WHAT THE EXERCISE ASKS
All of the data must be written out verbatim, with pictures excluded.
START COLLECTED DATA
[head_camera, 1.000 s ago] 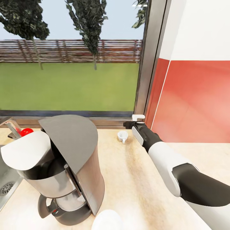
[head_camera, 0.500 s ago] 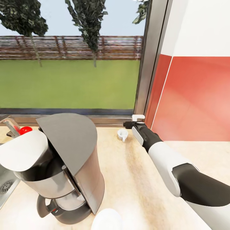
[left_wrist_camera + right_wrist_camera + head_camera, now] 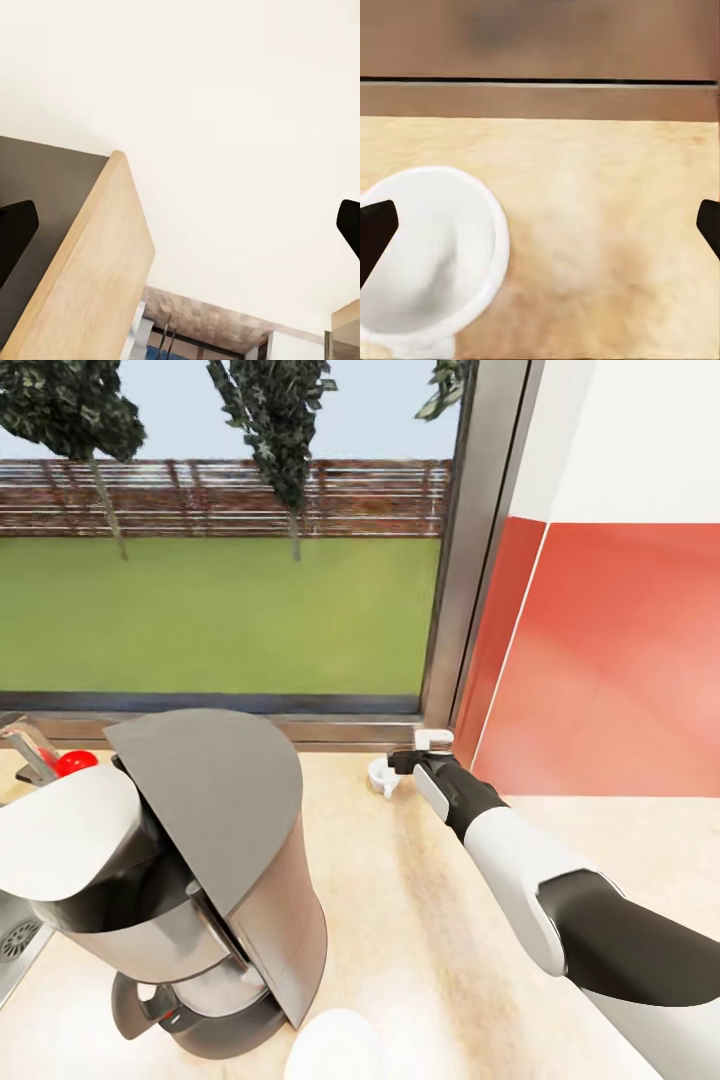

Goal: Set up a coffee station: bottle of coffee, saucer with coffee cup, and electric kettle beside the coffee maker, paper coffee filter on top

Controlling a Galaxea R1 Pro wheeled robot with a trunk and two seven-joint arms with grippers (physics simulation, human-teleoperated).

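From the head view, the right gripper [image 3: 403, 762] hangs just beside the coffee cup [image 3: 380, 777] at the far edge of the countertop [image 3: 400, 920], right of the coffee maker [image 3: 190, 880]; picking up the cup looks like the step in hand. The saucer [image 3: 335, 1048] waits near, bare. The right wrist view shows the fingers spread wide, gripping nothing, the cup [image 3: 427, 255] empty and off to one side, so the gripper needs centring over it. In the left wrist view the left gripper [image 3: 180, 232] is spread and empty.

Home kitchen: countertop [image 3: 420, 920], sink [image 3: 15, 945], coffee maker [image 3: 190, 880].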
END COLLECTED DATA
RESPONSE BOX
[head_camera, 1.000 s ago] 
[head_camera, 0.500 s ago] 
[left_wrist_camera + right_wrist_camera + head_camera, now] 

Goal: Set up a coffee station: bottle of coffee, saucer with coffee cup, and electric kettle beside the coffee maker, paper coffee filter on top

Controlling a Galaxea R1 Pro wheeled robot with a trunk and two seven-joint arms with grippers (physics simulation, human-teleoperated).

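From the head view, the right gripper [image 3: 403, 762] hangs just beside the coffee cup [image 3: 380, 777] at the far edge of the countertop [image 3: 400, 920], right of the coffee maker [image 3: 190, 880]; picking up the cup looks like the step in hand. The saucer [image 3: 335, 1048] waits near, bare. The right wrist view shows the fingers spread wide, gripping nothing, the cup [image 3: 427, 255] empty and off to one side, so the gripper needs centring over it. In the left wrist view the left gripper [image 3: 180, 232] is spread and empty.

Home kitchen: countertop [image 3: 420, 920], sink [image 3: 15, 945], coffee maker [image 3: 190, 880].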

Nothing further is needed for this answer.